Pas de trêve entre Israël et les groupes armés de Ghaza, cinq morts
Cinq Palestiniens ont trouvé la mort lundi au cours de nouveaux raids israéliens sur la bande de Ghaza, d’où une trentaine de roquettes ont été tirées vers Israël, un cycle de violences qui provoquait l’inquiétude de la communauté internationale.
Au total, 23 Palestiniens ont été tués depuis le début de la confrontation vendredi et plus de 70 blessés.
Un homme de 65 ans et sa fille de 35 ans ont été tués par un raid israélien sur le camp de réfugiés de Jabaliya, dans le nord de la bande de Ghaza, selon le porte-parole des services d’urgence dans le territoire palestinien.
Un adolescent de 15 ans avait auparavant été atteint par une frappe aérienne dans le nord de l’enclave côtière, selon la même source. Mais l’armée israélienne a catégoriquement démenti avoir effectué un raid lundi matin dans ce secteur.
Une roquette Grad a touché une zone résidentielle à Ashdod, dans le sud d’Israël, a indiqué le porte-parole de la police israélienne, Micky Rosenfeld.
“Plusieurs roquettes ont été tirées vers Sderot et Ashdod. L’une d’entre elles a touché un bâtiment à Ashdod, apparemment un magasin, et provoqué des dégâts”, a précisé M. Rosenfeld.
Une octogénaire a été blessée par des éclats de verre et plusieurs personnes traitées pour commotion, selon des sources médicales israéliennes.
En tout, 31 roquettes et obus de mortier tirés de Ghaza ont touché Israël et sept autres roquettes à longue portée ont été interceptées par le système de défense antiroquettes Iron Dome (Dôme de fer), selon l’armée.
Au total, depuis vendredi, 143 projectiles sont tombés en Israël et 52 autres ont été détruits en vol, selon la même source.
Le général Yoav Mordehaï, porte-parole en chef de l’armée israélienne, a souligné que la grande majorité des tués étaient des combattants de groupes armés palestiniens.
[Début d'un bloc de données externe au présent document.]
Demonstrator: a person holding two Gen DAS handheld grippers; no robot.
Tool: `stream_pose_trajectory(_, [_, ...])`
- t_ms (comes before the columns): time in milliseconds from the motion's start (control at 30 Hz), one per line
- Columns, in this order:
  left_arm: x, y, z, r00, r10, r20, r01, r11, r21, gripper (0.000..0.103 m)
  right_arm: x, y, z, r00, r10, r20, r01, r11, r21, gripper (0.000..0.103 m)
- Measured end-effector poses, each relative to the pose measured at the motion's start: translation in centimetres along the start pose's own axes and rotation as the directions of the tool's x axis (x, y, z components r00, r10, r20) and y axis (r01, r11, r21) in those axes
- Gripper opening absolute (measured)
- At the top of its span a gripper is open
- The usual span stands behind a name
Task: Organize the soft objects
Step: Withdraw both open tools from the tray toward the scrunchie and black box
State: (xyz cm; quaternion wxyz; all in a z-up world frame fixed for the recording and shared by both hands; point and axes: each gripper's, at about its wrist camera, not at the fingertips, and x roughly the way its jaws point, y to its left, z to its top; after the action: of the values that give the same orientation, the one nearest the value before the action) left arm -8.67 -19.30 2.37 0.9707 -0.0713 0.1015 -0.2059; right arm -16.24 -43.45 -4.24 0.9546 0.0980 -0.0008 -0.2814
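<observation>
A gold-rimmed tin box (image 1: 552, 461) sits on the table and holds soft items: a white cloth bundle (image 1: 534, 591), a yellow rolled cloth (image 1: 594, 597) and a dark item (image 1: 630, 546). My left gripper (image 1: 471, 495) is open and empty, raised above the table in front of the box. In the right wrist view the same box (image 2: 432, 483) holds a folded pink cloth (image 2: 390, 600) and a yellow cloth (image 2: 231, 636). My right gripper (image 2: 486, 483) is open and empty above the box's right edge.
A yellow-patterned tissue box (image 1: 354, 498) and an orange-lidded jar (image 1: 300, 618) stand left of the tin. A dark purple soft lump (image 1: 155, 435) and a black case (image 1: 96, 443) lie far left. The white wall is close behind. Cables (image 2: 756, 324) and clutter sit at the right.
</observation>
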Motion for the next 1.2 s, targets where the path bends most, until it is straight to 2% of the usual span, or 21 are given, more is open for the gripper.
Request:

Selon le général Mordehaï, le Hamas, qui contrôle la bande de Ghaza, “ne tire pas, mais ferme les yeux” sur les activités du Jihad islamique et des Comités de résistance populaire (CRP), dont le chef a été tué vendredi par un raid israélien, point de départ de l’actuelle confrontation.
Le Jihad islamique a promis dans un communiqué que sa branche armée allait “poursuivre ses opérations quel qu’en soit le prix”. “A l’escalade nous répondrons par l’escalade”, a-t-il averti.
Le ministre israélien chargé des Affaires stratégiques Moshé Yaalon a affirmé que ce cycle de violence “se poursuivrait jusqu’à ce que l’autre partie comprenne qu’elle n’a pas intérêt à tirer. Si le calme règne de l’autre côté, il prévaudra aussi du nôtre”.